[Start of Attachment]

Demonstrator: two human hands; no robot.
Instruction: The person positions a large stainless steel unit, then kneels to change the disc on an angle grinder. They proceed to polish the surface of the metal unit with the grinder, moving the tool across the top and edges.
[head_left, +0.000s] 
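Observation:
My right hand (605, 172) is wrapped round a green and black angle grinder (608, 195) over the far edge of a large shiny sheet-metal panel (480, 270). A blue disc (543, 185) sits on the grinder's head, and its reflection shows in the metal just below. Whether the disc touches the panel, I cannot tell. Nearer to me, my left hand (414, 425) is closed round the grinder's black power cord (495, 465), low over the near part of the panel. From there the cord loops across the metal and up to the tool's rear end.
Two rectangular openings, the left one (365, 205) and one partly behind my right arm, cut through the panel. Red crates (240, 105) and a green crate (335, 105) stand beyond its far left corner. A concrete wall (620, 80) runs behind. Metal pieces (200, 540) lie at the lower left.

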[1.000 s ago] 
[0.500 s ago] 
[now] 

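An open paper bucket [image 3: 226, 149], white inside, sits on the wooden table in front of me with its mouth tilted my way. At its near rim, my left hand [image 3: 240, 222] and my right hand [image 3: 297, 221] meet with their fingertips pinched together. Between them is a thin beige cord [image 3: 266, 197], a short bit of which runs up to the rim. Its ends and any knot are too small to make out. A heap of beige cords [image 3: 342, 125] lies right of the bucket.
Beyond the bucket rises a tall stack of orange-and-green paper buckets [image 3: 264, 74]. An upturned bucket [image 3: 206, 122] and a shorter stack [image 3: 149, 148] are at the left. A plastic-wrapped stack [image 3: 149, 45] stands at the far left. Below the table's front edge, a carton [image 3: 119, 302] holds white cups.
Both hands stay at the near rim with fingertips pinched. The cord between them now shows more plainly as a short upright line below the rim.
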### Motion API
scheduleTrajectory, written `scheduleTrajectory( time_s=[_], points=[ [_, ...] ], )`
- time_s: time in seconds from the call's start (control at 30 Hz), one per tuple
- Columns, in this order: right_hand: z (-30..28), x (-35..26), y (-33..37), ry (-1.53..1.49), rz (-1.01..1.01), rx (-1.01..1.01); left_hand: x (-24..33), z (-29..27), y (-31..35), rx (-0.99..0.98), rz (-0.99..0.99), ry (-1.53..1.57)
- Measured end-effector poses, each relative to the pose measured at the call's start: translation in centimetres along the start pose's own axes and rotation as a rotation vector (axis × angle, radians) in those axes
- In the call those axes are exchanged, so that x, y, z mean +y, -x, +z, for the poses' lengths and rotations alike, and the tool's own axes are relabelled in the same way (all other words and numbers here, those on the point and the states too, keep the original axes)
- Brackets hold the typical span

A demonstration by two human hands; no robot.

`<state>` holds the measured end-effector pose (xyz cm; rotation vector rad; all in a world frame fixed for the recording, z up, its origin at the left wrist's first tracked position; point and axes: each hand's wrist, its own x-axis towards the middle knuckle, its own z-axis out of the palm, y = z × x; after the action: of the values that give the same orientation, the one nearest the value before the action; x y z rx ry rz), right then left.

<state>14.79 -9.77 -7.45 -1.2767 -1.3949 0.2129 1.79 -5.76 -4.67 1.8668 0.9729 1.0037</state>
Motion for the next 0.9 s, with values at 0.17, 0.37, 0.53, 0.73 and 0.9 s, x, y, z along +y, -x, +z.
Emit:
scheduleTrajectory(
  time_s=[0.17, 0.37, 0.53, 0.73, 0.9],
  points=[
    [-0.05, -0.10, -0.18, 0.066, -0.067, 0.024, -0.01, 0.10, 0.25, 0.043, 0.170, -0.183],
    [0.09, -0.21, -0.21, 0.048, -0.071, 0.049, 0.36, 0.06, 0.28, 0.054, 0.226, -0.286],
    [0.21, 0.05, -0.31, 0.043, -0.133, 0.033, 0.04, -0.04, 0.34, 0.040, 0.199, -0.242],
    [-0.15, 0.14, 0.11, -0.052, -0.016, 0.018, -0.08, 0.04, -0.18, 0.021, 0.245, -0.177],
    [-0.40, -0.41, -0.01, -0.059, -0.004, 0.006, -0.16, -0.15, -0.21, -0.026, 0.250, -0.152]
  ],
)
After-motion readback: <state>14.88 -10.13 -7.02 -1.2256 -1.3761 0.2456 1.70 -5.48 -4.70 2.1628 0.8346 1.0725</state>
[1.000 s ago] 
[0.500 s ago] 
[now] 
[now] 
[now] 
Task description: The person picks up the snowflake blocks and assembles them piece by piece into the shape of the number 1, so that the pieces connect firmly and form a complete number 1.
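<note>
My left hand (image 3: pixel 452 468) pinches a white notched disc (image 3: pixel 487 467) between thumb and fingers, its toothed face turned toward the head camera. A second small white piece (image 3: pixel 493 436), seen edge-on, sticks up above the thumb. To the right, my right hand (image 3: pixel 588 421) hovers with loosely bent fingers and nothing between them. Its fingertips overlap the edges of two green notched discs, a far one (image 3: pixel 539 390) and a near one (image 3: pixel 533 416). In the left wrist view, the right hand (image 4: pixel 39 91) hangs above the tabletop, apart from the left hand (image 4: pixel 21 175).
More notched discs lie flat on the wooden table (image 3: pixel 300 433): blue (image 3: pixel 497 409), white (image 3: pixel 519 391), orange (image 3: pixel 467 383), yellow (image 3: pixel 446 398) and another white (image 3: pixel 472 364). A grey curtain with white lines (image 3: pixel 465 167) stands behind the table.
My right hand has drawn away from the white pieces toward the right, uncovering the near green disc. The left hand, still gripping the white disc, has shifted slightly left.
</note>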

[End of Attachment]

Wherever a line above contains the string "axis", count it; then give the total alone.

Answer box >> 2